The de Buitleir Report recommended many changes to the existing scheme, most controversially the inclusion of assets in a reformed grants scheme. Yes, farmers’ children featured in student numbers, but their labourers did not. Publicans sent their children to college in noticeable numbers, their bar staff did not. Professors in our universities had free fees for their children, the cleaning staff did not. All those in the higher tax bracket had access to tax covenants and, with clever manipulation, could totally write off university fees. And professors also had access to covenants in addition to their free-fee bonus.

Means testing in Ireland had notoriously been open to abuse, a fact confirmed by de Buitleir. Abolishing access to covenants would “save” the exchequer enough to raise the grant barrier on family income to 21,OOO euros. At those levels, large numbers of lower-middle-class parents, already struggling to put their children through third-level, would lose out totally and access to this new generation of Leaving Certificate graduates would become nearly impossible. Plans to abolish covenants and funds at such a low income level while abolishing covenants for all on higher incomes would be a politically impossible task to deliver. But I, as minister, proposed that by taking the covenant “savings” and redirecting them all to the third-level block grant, the gates of our third-level institutions could be open to all full time undergraduates.

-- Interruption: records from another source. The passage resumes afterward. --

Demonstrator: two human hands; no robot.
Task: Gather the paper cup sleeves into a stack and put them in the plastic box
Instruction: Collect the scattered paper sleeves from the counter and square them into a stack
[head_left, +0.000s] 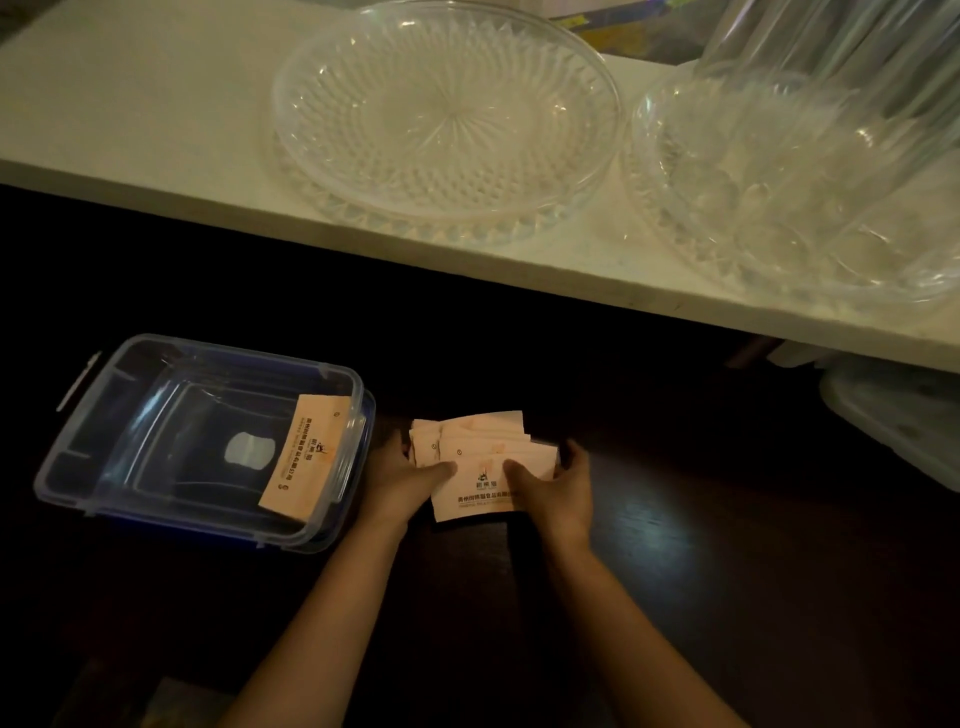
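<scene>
On dark surface below the white shelf (156, 130), your left hand (402, 483) & right hand (558, 491) clamp a loose, fanned stack of paper cup sleeves (480, 465) from both sides, thumbs on top. Just left sits the clear plastic box (156, 499), lid off, w/ one sleeve (306, 457) leaning inside its right wall. Two glass dishes (447, 119) up on shelf.

Both forearms reach forward, the left hand (402, 480) and right hand (558, 486) cupping opposite sides of the uneven sleeve stack (480, 465), thumbs pressed on top.
</scene>
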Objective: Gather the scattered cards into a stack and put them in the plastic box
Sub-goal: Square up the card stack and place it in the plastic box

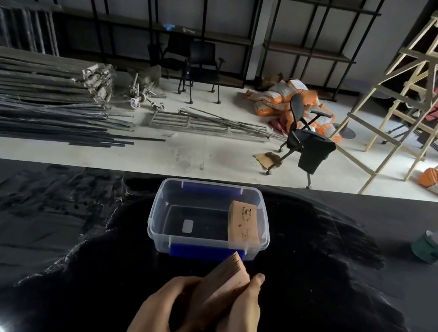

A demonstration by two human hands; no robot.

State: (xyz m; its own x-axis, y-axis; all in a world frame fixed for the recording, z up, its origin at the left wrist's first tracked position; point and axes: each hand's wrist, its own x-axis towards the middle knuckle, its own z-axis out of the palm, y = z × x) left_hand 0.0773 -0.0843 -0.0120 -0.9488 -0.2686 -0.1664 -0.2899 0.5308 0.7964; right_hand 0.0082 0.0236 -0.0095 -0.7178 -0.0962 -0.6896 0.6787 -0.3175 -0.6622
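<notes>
A thick stack of tan cards [226, 281] is held on edge between both hands, just in front of the plastic box. My left hand [167, 311] grips its left side and my right hand [242, 320] grips its right side, thumb up along the edge. The clear plastic box [159, 213] with blue clips stands on the black table, just beyond the hands. Inside it, another stack of tan cards [244, 222] leans against the right wall. The box's left half holds only a small white label on the floor.
A green jar with a clear lid [434, 245] stands on the table at the far right. The glossy black table [57, 225] ends just behind the box. Beyond it lie metal bars, chairs, orange sacks and a wooden ladder on the floor.
</notes>
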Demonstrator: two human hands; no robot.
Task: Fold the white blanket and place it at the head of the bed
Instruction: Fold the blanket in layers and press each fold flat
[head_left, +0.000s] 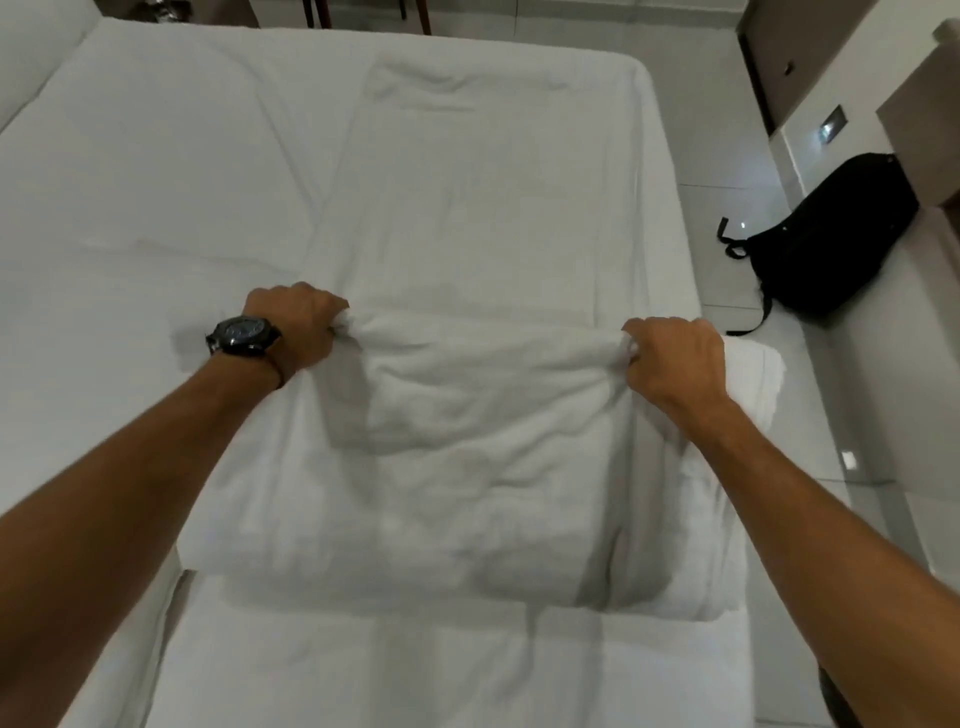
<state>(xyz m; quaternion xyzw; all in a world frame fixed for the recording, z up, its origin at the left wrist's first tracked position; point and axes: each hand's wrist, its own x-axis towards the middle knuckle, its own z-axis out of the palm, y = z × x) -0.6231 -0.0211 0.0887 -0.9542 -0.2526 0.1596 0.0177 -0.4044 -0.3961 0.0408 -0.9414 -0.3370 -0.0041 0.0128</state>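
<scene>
white cloth is being gripped at two points: the left hand (296, 325) and the right hand (675, 358) are each clenched on the near fold of the blanket (467, 218), which is lying lengthwise along the right side of the bed (130, 171). a fold is judged to be under way; next, both corners are probably being carried forward evenly. open mattress is being left to the left, while the right edge is being crowded near a black backpack (826, 239).
</scene>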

Publicans sent their children to college in noticeable numbers, their bar staff did not. Professors in our universities had free fees for their children, the cleaning staff did not

By now, in a second government term with Fine Gael and Democratic Left, the Labour Party steered a change in the tax regime through cabinet, abolishing tax covenants and committing the savings to a topped-up block grant in lieu of student fees. A limited administration fee which included student union budgets was capped.

Public promises to adhere to this cap have been notoriously broken, leaving the third-level sector still underfunded. Cassells lists today’s Government’s choices. The report will be debated by the Joint Oireachtas Committee on Education and Skills. Students of today will monitor these debates and their parents will have an interest too. The Union of Students in Ireland (USI) has been tremendous in the intervening years, researching best practice and outcomes in other jurisdictions. Informed debate is an absolute and, while I haven’t kept a detailed watching brief on the issue, my bottom line remains. Free access for students results in qualified taxpayers to fund free access in the shortest possible time.